RA Flashcards
What diseases are classified as Rheumatic Autoimmune?
Scleredema, SLE, RA, granulomatosis, Psoriatic disease, Sjorgens.
What clinical features are common to all autoimmune rheumatic diseases? -5=
- Malaise
- Fatigue
- Weight loss
- Myalgia
- Arthritis
How is RA defined according to ACR/EULAR 2010?
The presence of synovitis in at least one joint, the absence of an alternative diagnosis better explaining the symptoms and a total score of at least 6 (of 10) from:
- 2-10 joints large = 1 point, 1-3 small joints = 2 points, 4-10 small joints = 3, >10 joints altogether = 5 points.
- RF or ACPA, low positive = 2 points, high positive = 3 points.
- at least a duration of 6 weeks = 1 point.
How is RA defined according to BSR?
Persistent joint inflammation affecting at least three joint areas, involvement of the metacarpophalangeal (MCP=knuckles?) or metatarsophalangeal joints or early morning stiffness of at least 30 mins duration.
What is the prevalence of RA?
3:1 in favour of females developing it.
0.81% of UK population. 1.16% of female population, 0.44% of male pop.
Increases with age until 75 then decreases.
Higher prevalence in colder areas of Europe.
What factors can predispose to RA development? [3]
- Genetic: HLA-DRB1
- Environmental triggers: viral, bacterial, smoking, periodontitis.
- Hormones or hormonal deficiency may promote development.
What genetic factor can predispose RA development?
HLA-DRB1
What environmental factors can predispose to RA development?
Viral infection
Bacterial infection
Smoking
Periodontitis
What shared epitope is carried by the vast majority of RA patients?
HLA-DRB1
What RA associated antibody is useful in diagnosing RA?
The Rheumatoid Factor (RF) which are antibodies to the Fc domain of IgG.
What are the other RA specific antibodies? [3]
- Anti-BiP
- Anti-Sa
- ACPA - anti-citrullinated protein antigen. (Fibrin etc)
What are the typical signs and symptoms of RA? [5]
- Disease onset is over weeks or months,
- Painful, stiff joints due to inflammatory synovitis
- Symmetrical swelling in small joints,
- Large joints only sometimes affected.
- Fatigue, flu-like symptoms, morning stiffness.
What skin manifestations of RA can occur?
Rheumatoid nodules, ulcers, vasculitis.
What CNS/PNS manifestations of RA can occur?
Cerebrovascular disease, mononeuritis multiplex as part of vasculitis, carpal tunnel syndrome.

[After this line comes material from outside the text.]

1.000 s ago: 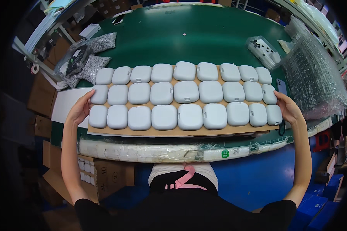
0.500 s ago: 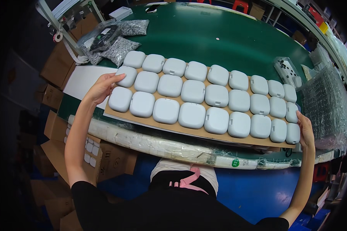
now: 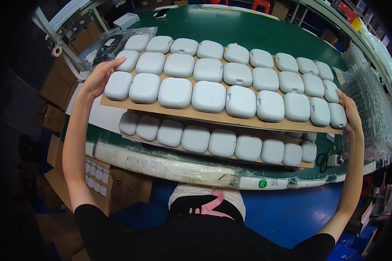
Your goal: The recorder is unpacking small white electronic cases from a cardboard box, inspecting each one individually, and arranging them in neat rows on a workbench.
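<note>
My left hand (image 3: 101, 75) grips the left end of a cardboard sheet (image 3: 183, 112), thumb on top near an end case. On the opposite end my right hand (image 3: 350, 113) is closed round the sheet's edge, fingers partly hidden. Three rows of rounded square white plastic cases (image 3: 175, 92) lie on the sheet, several with a small slot in one side. The sheet is held up, tilted slightly down to the right. Beneath it, a second cardboard layer with similar white cases (image 3: 195, 139) rests on the green table (image 3: 244, 28); its back rows are mostly hidden.
Black scissors (image 3: 322, 160) lie at the right near edge, beside a small pale block (image 3: 334, 160). Bubble wrap (image 3: 374, 113) is heaped at right. Plastic bags (image 3: 106, 48) stand at back left. An open carton (image 3: 130, 189) holding white cases sits below, left.
Both hands have raised the loaded sheet up and away from me. The layer of cases under it has come into view, along with the scissors.
</note>
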Tool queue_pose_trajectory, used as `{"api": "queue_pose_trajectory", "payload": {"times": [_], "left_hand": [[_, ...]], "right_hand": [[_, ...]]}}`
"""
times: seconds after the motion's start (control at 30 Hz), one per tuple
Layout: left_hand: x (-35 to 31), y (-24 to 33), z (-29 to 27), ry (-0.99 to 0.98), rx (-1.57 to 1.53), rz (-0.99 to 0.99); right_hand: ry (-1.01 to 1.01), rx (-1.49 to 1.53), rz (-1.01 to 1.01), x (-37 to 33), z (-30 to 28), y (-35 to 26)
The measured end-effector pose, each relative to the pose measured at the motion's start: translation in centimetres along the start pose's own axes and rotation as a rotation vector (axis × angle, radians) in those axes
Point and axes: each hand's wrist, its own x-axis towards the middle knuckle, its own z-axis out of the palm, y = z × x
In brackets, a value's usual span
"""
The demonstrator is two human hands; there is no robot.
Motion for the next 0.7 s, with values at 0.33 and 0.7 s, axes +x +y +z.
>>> {"api": "queue_pose_trajectory", "payload": {"times": [0.33, 0.7], "left_hand": [[14.6, 4.5, 4.5, -0.084, 0.065, 0.075], [30.3, -4.6, 7.4, -0.222, 0.082, -0.051]], "right_hand": [[0.137, -0.065, -0.027, 15.6, -0.7, -1.7], [-0.068, 0.078, 0.132, 27.7, 1.5, 8.4]]}}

What eye manifestations of RA are there?
Scleritis, episcleritis, sicca syndrome.
What assessment tools for RA exist? [6]
- Sharp score (radiology)
- Larsen index (radiology)
- ACR response criteria
- Eular
- DAS
- Health Assessment Questionnaire
What radiological evidence of early RA may be present? [3]

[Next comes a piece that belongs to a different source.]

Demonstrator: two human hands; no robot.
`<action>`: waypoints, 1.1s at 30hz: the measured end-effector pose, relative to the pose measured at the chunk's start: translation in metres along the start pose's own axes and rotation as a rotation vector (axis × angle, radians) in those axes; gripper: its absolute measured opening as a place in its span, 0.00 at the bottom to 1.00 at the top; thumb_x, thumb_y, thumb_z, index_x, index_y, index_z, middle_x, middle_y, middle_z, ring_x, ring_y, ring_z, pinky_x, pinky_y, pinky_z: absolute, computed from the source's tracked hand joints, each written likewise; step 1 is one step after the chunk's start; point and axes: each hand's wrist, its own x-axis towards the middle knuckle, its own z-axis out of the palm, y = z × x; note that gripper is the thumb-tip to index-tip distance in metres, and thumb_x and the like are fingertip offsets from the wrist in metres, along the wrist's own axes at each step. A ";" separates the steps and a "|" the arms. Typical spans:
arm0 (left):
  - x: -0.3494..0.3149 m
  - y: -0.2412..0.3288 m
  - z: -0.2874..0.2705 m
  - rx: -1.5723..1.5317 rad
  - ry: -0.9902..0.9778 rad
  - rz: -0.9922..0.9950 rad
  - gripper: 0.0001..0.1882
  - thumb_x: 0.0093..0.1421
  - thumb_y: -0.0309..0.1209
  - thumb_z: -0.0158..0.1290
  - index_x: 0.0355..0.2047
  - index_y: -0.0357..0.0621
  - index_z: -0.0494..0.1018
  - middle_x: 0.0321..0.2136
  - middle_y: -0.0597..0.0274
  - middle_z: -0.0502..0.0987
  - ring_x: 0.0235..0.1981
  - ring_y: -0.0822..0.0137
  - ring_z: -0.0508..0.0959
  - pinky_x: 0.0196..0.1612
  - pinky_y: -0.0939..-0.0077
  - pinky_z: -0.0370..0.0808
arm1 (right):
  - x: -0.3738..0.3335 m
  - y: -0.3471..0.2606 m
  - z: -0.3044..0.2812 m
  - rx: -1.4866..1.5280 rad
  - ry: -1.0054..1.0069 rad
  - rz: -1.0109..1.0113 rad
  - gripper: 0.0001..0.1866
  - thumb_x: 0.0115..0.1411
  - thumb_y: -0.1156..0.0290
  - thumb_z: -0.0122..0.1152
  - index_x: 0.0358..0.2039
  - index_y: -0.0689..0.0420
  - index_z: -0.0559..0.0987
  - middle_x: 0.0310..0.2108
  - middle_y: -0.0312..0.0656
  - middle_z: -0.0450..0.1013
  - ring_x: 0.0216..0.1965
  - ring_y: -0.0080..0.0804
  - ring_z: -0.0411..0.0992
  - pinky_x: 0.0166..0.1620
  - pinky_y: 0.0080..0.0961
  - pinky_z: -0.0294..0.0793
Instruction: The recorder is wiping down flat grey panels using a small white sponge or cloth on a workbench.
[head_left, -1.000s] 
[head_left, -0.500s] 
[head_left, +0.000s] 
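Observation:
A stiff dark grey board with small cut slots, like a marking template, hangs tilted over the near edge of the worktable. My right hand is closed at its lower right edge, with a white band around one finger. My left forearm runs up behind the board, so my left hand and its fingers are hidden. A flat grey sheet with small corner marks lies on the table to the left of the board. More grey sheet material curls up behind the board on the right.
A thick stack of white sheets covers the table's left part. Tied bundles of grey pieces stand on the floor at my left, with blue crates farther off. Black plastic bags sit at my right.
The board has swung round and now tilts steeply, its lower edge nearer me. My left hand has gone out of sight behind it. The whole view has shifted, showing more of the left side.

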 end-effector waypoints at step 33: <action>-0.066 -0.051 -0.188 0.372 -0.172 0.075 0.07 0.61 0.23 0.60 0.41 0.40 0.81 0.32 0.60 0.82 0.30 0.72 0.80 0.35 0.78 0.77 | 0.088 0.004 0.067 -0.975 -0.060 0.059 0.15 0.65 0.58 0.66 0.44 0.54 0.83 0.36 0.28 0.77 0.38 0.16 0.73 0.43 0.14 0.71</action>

- soft tissue swelling, narrowing of joint space.
- loss of cartilage, erosions.
- Severe erosive damage to MTP joints of feet.
What is the DAS28 score?
Numerical scale of 0-10 which indicated current activity of RA disease.
What laboratory parameters would be evaluated when assessing a patient’s RA?
ESR, CRP, RF, FBC
Electrolytes, creatinine, hepatic enzyme levels.
Synovial fluid analysis.
Urinalysis.
What is the general prognosis of RA?
Variable, if untreated = generally poor.
Aggressive nature of RA can lead to a rapid decline in the patient’s QOL. Increased risk of comorbidity compared with general population.